What the task asks: Whenever a line in the listing contains "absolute", copy that line.

Raw data:
::::::::::

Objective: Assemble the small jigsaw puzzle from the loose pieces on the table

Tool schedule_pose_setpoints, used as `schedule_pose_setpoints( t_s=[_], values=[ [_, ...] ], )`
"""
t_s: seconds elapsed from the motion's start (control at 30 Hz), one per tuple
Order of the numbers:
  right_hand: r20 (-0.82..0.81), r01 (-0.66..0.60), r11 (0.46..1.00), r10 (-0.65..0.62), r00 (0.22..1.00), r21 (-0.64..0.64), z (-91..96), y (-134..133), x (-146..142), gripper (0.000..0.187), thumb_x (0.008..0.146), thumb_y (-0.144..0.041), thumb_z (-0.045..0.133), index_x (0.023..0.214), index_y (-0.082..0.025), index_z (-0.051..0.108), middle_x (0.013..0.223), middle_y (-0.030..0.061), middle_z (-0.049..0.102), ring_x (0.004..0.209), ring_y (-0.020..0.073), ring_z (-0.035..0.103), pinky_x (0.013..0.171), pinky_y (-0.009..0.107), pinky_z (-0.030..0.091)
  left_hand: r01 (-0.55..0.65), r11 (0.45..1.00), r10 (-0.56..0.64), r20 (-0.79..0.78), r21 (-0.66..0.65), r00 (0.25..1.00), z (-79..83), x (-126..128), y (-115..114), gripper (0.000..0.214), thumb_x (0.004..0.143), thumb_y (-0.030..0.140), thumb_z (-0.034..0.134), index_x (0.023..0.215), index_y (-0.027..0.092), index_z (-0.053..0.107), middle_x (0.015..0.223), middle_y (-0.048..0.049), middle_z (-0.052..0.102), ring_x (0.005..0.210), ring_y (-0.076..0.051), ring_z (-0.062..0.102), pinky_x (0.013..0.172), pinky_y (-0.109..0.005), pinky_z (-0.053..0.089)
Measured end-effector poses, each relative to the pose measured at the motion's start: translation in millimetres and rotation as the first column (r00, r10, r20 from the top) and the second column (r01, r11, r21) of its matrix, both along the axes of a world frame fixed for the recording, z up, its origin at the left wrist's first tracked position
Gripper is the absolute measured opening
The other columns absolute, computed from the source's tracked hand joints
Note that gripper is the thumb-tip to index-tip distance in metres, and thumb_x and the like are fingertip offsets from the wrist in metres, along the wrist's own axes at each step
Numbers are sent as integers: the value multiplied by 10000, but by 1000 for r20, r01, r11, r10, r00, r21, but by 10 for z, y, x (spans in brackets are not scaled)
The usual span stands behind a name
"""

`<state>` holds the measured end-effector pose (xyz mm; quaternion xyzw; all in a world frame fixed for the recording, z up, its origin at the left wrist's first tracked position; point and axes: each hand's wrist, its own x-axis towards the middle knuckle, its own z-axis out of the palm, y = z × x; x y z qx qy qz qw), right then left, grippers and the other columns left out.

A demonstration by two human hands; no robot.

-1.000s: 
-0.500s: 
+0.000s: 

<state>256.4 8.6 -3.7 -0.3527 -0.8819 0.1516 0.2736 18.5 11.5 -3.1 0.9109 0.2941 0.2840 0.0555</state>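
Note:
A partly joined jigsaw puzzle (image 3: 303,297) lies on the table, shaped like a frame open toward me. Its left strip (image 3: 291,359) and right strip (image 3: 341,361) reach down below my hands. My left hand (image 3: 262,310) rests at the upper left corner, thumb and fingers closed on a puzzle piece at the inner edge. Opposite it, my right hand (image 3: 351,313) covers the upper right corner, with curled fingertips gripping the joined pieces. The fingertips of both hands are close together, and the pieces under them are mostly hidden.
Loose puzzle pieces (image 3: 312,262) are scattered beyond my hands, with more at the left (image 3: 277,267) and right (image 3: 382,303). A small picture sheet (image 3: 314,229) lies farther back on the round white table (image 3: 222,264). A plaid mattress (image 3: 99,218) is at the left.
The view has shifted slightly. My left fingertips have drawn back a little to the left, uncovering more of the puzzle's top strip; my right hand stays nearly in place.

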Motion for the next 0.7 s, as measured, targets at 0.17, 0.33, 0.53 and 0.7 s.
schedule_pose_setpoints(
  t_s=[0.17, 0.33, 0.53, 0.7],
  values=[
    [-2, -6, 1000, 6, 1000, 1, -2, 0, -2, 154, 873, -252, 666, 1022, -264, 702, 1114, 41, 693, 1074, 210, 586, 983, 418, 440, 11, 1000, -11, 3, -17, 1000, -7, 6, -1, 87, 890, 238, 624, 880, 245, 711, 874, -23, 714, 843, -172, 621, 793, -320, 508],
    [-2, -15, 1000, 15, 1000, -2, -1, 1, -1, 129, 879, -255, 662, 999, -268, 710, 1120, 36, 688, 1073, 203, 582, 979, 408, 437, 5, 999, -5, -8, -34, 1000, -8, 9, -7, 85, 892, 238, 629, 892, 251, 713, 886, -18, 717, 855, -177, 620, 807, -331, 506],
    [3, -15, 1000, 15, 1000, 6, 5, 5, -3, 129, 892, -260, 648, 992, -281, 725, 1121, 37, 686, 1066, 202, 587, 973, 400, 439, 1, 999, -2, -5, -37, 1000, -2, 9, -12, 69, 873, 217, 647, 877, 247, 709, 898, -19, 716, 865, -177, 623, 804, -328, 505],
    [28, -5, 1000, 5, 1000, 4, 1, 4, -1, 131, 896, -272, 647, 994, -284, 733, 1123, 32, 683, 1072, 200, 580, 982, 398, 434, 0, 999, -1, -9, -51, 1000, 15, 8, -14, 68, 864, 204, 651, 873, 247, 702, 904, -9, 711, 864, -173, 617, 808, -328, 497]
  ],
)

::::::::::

Solution to this problem:
Gripper is the absolute measured opening
The other columns absolute, computed from the source's tracked hand joints

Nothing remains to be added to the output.